The Hair Loss, Peru 1997

It happened in the settling.  The follicle
yawned something small, something
like “oh” or “ah” but not like “mercy,
I’m tired,” and then it leaned back
and kicked up its telogenic root.
I was not listening, and Peru was so loud.
The knife sharpener’s whistle shrilled
as he pushed his cart through the streets.
Car horns hung in the air like tossed bricks,
and everyone yelled. CambioPropina.
Ya. Ya, no más.
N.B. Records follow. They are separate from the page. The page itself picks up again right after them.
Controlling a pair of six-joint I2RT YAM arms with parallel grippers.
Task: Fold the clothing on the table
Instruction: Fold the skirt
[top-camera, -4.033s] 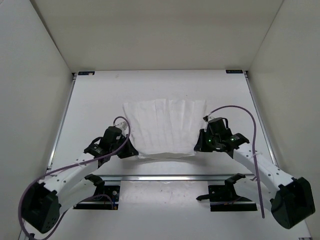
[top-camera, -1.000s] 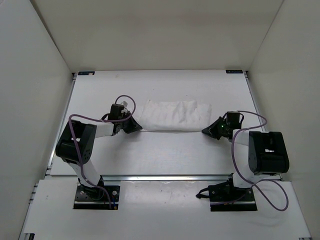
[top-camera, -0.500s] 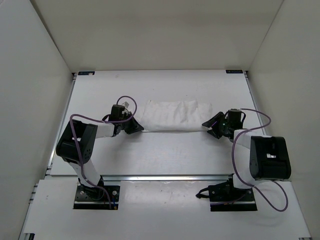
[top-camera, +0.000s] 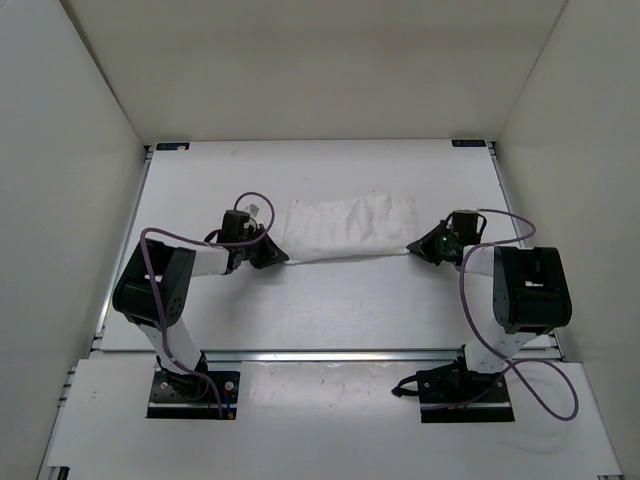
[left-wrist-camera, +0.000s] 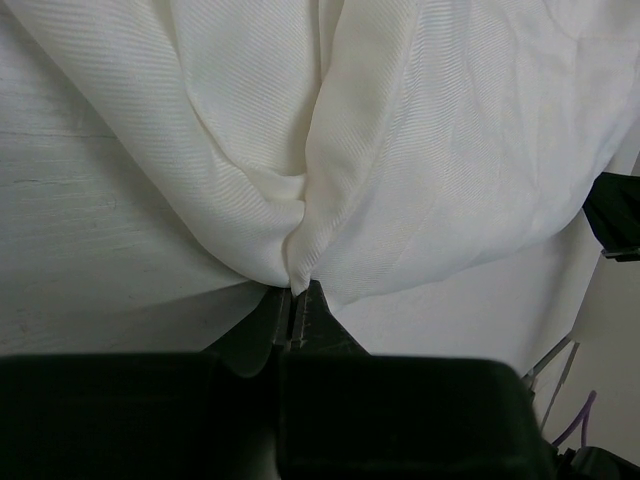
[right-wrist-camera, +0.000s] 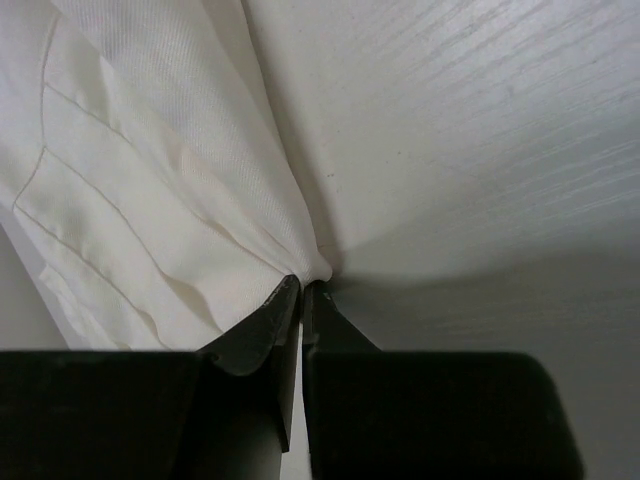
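Note:
The clothing (top-camera: 345, 228) is a white garment lying as a narrow band across the middle of the table (top-camera: 330, 310). My left gripper (top-camera: 280, 256) sits at the band's left near corner. In the left wrist view it (left-wrist-camera: 296, 292) is shut on a pinched point of the clothing (left-wrist-camera: 400, 150), whose fabric fans out ahead in soft folds. My right gripper (top-camera: 412, 249) is at the band's right end. The right wrist view shows it (right-wrist-camera: 303, 287) shut on the edge of the creased clothing (right-wrist-camera: 130, 180), low over the tabletop.
White walls enclose the table on three sides. A metal rail (top-camera: 330, 353) runs along the near edge, just ahead of both arm bases. Black corner brackets (top-camera: 172, 147) (top-camera: 468, 143) mark the far corners. Purple cables loop off both wrists.
Since four seconds ago the wide garment has been folded back into a narrow band. In the last second the right gripper opened, moved slightly farther back and shut again on the right end.

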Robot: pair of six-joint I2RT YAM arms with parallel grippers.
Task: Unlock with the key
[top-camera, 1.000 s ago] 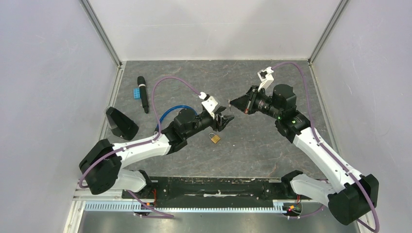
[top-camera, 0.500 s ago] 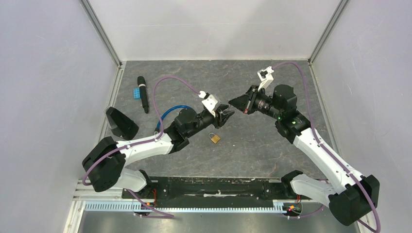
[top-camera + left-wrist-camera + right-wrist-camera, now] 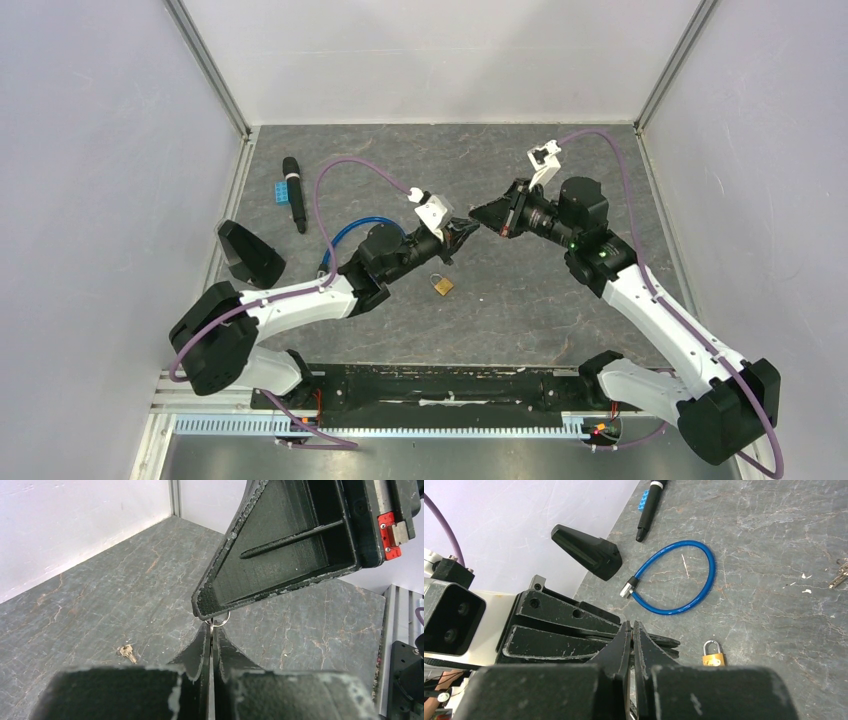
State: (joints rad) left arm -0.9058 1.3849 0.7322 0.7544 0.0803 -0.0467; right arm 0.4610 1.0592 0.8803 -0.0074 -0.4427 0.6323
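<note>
Starting at your left, the left gripper is pinching tight on the key ring, with a thin sliver of metal showing between its fingers, and it is hanging in the air above the table. Meeting it tip to tip from the right, the right gripper is clenched too, its tip sitting on the same ring, so both appear to be gripping it at once.

The padlock is lying flat on the table, just toward the arm bases from the left gripper and touching neither. Its long axis is running away from the bases, shackle toward the far wall and body nearer the arms. By my reading the keyhole is facing the near edge, so you are needing to bring the key in from that side. The left arm is sitting nearer.

Further left, a black wedge, a black marker, a blue brick and a blue cable loop are lying well apart from the padlock, blocking nothing. A spare key is lying on the table beyond the grippers. Only the right gripper's hold is standing in your way.
</note>
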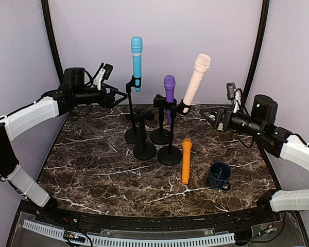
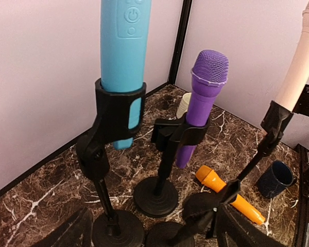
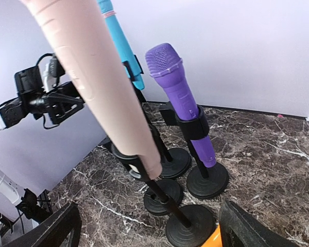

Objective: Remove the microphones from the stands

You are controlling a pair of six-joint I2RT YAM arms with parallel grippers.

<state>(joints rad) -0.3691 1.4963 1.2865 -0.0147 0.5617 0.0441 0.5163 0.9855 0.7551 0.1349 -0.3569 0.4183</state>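
Pinch blue microphone [image 1: 137, 62] dead ahead of wide-open left claw [image 1: 120, 98] (right claw [image 1: 206, 114] wide too), then lift straight up.

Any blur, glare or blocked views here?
Top external: even light, sharp, no harsh glare on the dark marble table. Left wrist: the tall blue microphone sits close, top cropped. Right wrist: the pale pink microphone looms near the lens, slightly soft.

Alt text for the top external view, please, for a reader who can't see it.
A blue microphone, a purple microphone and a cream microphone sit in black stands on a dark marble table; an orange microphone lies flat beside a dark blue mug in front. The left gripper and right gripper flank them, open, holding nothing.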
Even God blew in my ear.

Before then, the fever.  I was in the Andes
milking a cow.  She was sick, too, her milk
clotting inside her, the dense logic of infection.
I have a photo of this day:  It is a long brown hair day.
It is a bend your knees and get back up on your own day.
It is a let me carry the water from the river day.
It is a full pail of cellular death day— But you can’t see that
in the photo.

When the fever pitched me into the dark, all the world
became a knot of hair.  Or knotted into my hair.
I could not separate husband from shadow, or dog
from doctor, so that when I finally woke I was pulling
sadness from between the strands.  Something told my body
Unburden yourself from what you do not know, and my body, settling
into its knowledge, said Yes. Keep the sadness. Lose the hair.